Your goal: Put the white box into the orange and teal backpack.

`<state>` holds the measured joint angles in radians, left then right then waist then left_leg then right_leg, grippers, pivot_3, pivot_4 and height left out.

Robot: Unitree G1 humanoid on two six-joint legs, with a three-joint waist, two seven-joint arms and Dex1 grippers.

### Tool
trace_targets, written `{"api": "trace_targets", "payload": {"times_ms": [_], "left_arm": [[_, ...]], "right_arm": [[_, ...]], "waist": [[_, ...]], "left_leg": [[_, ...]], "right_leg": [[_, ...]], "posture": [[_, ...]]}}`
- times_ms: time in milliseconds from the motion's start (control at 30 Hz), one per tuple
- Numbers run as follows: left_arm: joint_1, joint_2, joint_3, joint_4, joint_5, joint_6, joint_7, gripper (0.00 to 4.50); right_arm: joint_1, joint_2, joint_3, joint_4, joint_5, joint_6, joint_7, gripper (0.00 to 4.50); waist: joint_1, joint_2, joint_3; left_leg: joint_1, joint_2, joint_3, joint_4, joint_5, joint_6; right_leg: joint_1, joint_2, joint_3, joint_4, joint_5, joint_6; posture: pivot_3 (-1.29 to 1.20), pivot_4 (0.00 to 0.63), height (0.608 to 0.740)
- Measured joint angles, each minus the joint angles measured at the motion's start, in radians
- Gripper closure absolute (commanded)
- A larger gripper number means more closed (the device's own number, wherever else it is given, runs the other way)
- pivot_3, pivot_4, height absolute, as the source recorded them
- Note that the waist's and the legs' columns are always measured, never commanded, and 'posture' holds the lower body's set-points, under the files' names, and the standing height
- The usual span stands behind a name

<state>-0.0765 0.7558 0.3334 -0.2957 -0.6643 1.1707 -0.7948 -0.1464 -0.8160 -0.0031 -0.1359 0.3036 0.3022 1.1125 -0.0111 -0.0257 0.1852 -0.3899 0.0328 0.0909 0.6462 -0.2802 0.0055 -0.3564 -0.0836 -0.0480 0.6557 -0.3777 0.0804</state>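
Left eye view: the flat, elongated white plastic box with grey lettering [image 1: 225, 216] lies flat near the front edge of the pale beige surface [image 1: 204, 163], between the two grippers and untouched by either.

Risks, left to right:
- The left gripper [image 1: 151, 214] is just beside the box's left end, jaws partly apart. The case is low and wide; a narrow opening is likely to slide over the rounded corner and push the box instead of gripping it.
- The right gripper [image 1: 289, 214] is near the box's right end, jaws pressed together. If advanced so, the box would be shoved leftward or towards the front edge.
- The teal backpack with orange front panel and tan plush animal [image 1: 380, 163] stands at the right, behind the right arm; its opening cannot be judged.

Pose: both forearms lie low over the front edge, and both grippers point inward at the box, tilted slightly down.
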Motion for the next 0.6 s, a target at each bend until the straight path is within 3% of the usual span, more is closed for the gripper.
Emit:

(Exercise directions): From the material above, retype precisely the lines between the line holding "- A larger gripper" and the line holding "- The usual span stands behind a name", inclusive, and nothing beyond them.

(Answer for the task):
- A larger gripper number means more closed (the device's own number, wherever else it is given, runs the other way)
- pivot_3, pivot_4, height absolute, as the source recorded them
- Note that the waist's and the legs' columns are always measured, never commanded, and 'posture' holds the lower body's set-points, under the files' names, and the standing height
- The usual span stands behind a name

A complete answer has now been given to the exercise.